## What you should do
Find how many lines of the records below contain the word "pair" and write that number by itself.

(Extracted data entries)

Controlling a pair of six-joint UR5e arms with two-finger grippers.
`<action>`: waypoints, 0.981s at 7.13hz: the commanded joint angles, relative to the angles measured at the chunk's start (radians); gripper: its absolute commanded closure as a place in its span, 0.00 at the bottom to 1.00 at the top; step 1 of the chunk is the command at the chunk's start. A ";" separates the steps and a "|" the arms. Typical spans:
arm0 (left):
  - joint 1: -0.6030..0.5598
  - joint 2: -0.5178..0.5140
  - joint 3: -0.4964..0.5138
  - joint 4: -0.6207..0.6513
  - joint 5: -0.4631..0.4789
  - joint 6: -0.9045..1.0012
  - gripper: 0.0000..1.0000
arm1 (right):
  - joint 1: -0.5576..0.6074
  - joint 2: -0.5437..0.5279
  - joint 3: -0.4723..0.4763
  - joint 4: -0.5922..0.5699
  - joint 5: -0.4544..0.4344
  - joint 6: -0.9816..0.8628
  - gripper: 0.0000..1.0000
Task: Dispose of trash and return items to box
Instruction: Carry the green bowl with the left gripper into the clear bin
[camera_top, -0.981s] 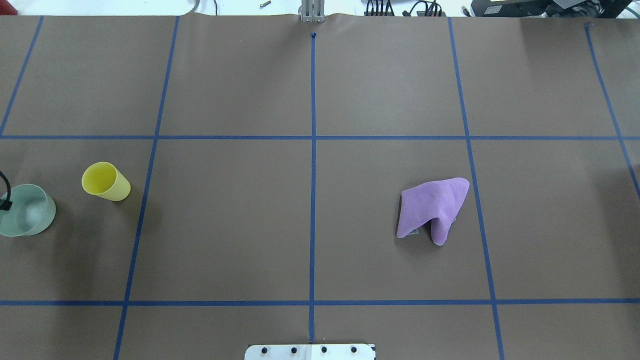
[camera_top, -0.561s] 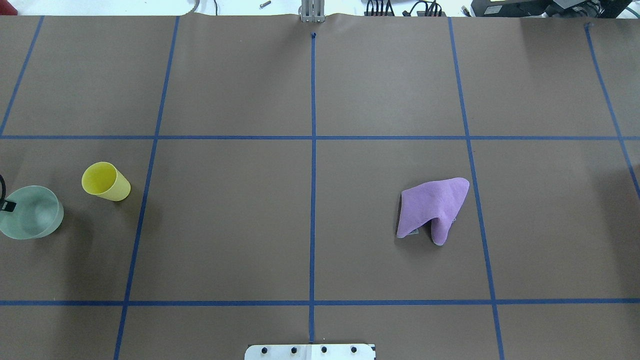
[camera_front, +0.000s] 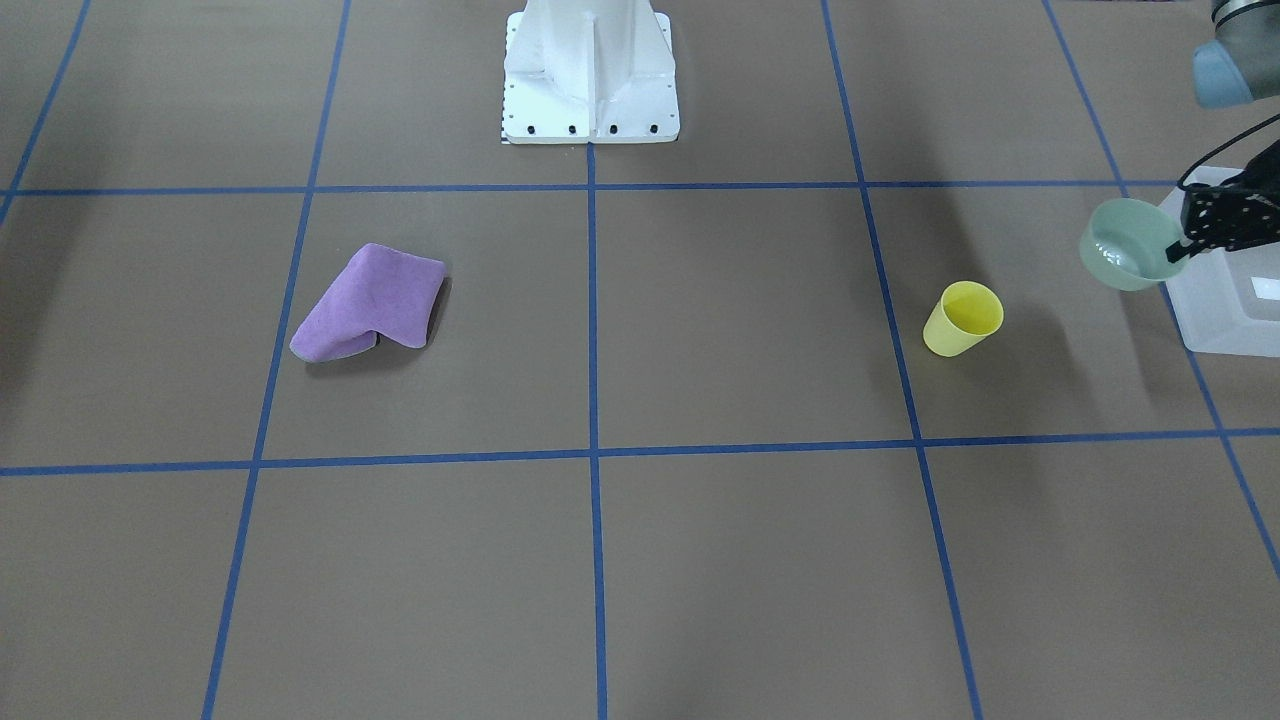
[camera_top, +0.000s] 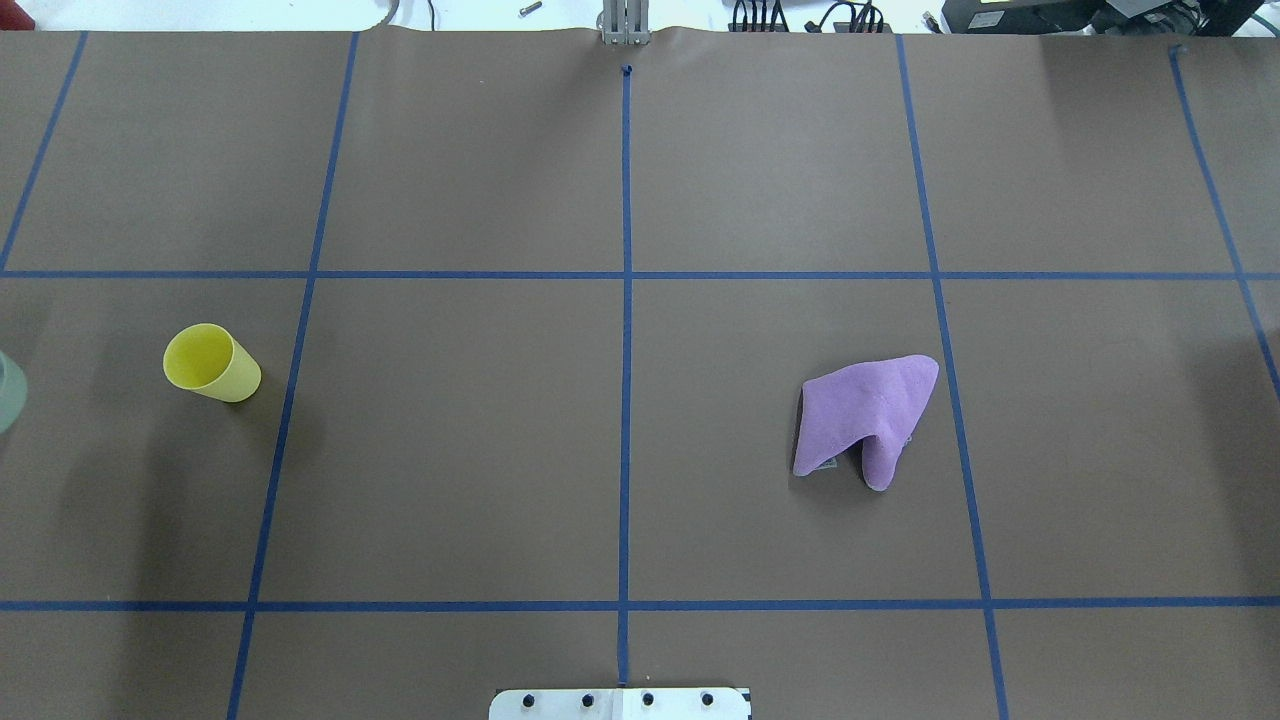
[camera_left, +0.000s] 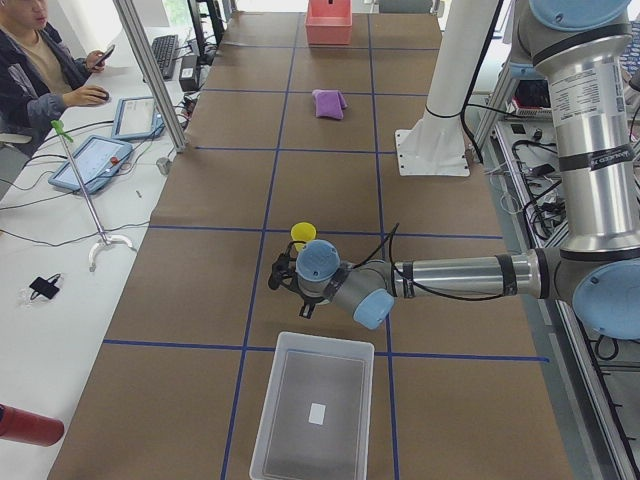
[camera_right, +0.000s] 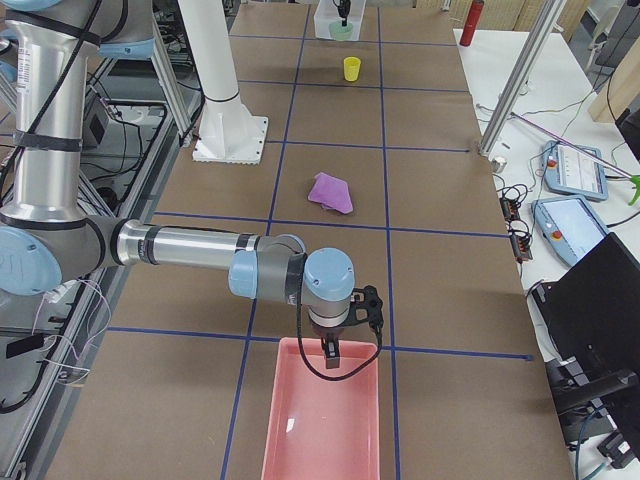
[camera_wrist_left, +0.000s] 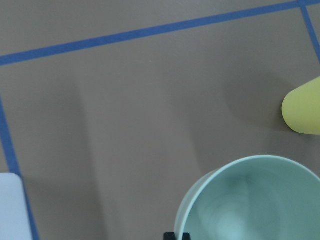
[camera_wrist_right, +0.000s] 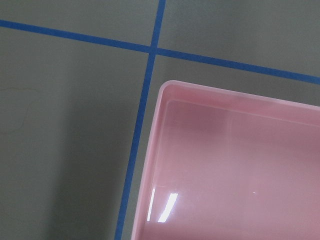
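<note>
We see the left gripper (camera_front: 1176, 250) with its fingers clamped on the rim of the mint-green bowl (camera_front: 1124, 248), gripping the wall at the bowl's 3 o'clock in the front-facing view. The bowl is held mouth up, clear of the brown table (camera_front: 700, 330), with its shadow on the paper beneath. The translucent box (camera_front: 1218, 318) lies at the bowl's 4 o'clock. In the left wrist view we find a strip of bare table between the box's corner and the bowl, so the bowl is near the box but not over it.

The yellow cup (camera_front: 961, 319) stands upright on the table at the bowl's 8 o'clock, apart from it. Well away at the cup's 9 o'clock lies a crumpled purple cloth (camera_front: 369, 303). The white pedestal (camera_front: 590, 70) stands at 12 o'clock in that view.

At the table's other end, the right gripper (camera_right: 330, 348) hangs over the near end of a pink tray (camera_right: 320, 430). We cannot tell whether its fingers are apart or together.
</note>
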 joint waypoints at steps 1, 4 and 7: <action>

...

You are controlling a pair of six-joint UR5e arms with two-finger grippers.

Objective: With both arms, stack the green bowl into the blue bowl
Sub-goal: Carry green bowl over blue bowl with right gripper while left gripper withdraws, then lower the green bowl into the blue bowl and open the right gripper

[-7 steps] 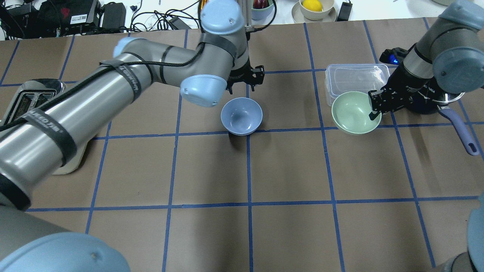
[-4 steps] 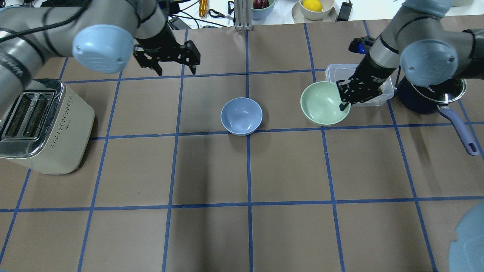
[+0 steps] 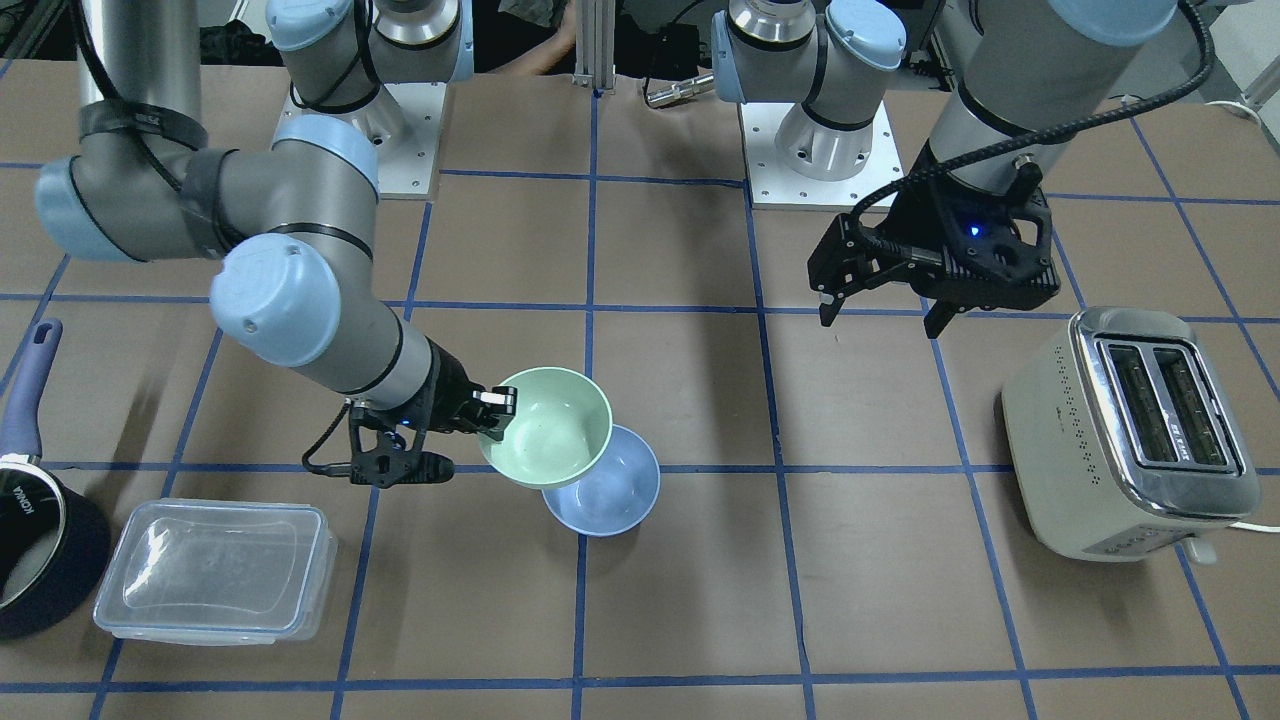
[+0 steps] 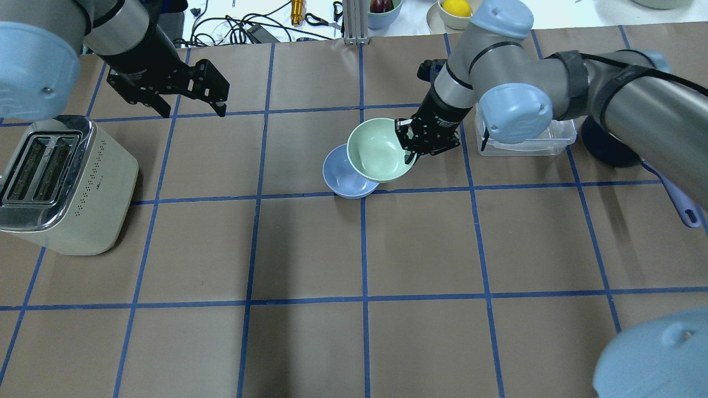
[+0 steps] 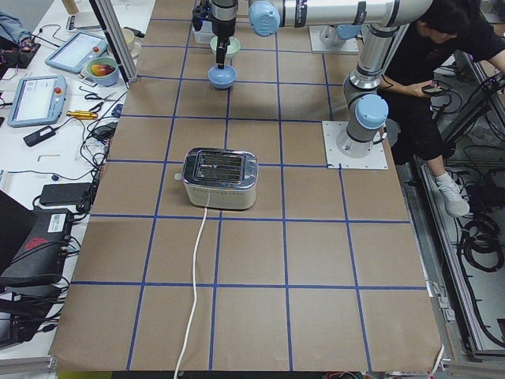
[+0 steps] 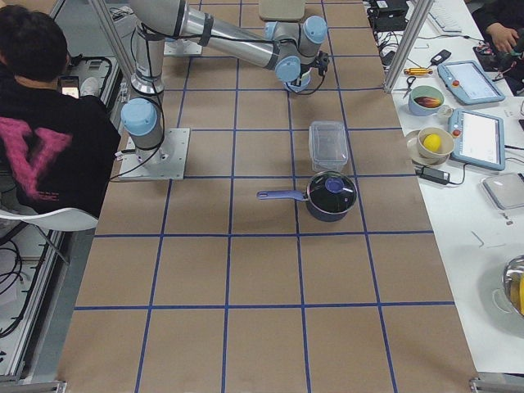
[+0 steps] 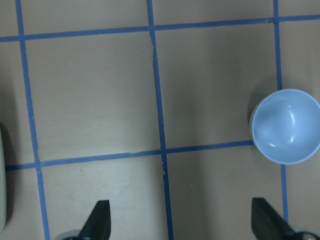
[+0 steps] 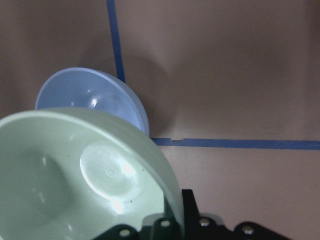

## Task output
2